To install tensorflow, ensure you have a working copy of Python available. They recommend Anaconda, but any distribution should work.

To insall, first get the package from GitHub:

devtools::install_github("rstudio/tensorflow")

Then install TensorFlow using the package:

library(tensorflow)
install_tensorflow()

Finally, test your installation:

sess = tf$Session()
hello <- tf$constant('Hello, TensorFlow!')
sess$run(hello)
## b'Hello, TensorFlow!'

There is a GPU version of TensorFlow available, if you have NVIDIA graphics cards. More information on this and other installation options are available on the tensorflow site.

Example

We’ll mirror the work done in this blog post from Towards Data Science and Rowel Atienza, as it’s a good simple example. The post contains a number of graphics and a very good explanation of the model itself, but in short we are using an Long Short Term Memory (LSTM) model of a recurrant neural network (RNN) for next word prediction.

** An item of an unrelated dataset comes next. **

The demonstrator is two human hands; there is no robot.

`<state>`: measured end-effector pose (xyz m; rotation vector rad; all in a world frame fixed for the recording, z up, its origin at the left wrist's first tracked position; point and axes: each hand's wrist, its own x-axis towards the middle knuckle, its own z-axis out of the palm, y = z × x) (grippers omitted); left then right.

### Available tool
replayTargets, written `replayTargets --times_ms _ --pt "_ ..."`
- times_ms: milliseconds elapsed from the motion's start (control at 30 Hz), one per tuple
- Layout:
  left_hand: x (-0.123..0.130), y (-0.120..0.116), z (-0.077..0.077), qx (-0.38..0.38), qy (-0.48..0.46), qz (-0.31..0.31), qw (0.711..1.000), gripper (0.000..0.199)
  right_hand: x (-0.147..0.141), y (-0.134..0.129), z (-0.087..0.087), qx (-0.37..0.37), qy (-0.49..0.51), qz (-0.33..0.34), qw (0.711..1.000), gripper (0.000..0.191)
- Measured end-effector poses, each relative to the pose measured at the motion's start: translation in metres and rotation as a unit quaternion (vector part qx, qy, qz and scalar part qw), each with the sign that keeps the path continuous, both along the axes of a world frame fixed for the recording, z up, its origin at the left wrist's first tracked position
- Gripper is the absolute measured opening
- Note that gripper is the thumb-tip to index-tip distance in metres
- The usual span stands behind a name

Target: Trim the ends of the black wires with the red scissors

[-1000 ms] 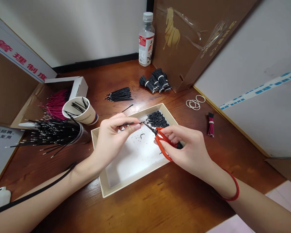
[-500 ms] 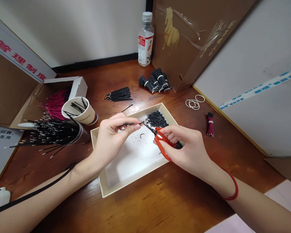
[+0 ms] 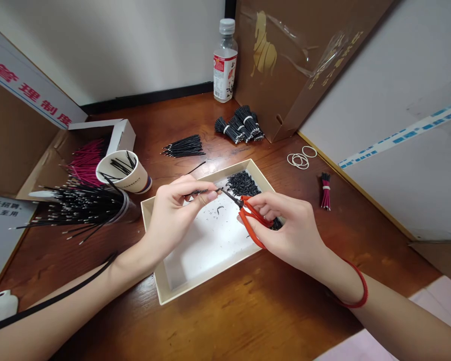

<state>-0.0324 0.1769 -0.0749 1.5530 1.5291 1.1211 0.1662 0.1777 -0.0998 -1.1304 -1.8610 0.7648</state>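
Observation:
Over a shallow cream box (image 3: 195,273), my left hand (image 3: 176,208) pinches a thin black wire (image 3: 197,192) between thumb and fingertips. My right hand (image 3: 291,220) grips scissors (image 3: 253,231) with red handles; their dark, narrow tips meet the end of the wire. Whether the blades touch it or only lie beside it, I cannot tell. Inside the box, short black offcuts (image 3: 244,184) are heaped at the far right corner, and a small curled piece (image 3: 220,209) lies on the white bottom among tiny clear bits.
Left of the box stand a paper cup (image 3: 143,183) and a container bristling with black wires (image 3: 86,205). Behind lie loose wires (image 3: 184,146) and banded bundles (image 3: 244,123), near a bottle (image 3: 225,65). Rubber bands (image 3: 298,160) and a small red-black bundle (image 3: 325,192) are at right.
Almost nothing differs. Both hands, the wire and the scissors keep their places over the box; the view has shifted very slightly.

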Motion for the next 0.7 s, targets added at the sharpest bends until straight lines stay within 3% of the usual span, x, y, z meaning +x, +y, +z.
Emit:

The text used in the post and here is one of Aesop’s fables, cleaned and shown below:

text<-"long ago , the mice had a general council to consider what measures they could take to outwit their common enemy , the cat . some said this , and some said that but at last a young mouse got up and said he had a proposal to make , which he thought would meet the case . you will all agree , said he , that our chief danger consists in the sly and treacherous manner in which the enemy approaches us . now , if we could receive some signal of her approach , we could easily escape from her . i venture , therefore , to propose that a small bell be procured , and attached by a ribbon round the neck of the cat . by this means we should always know when she was about , and could easily retire while she was in the neighbourhood . this proposal met with general applause , until an old mouse got up and said that is all very well , but who is to bell the cat ? the mice looked at one another and nobody spoke . then the old mouse said it is easy to propose impossible remedies ."

Text Preprocessing

The first thing to do is convert the text to a form that the model can read. Models can only operate on numerical systems, so each word and punctuation needs to be swapped with a number, producing a list (vector) of numbers instead of words representing the text. The list of words and their number will be referred to as a dictionary. We’ll sort it to make it easier to comprehend as a regular paper dictionary.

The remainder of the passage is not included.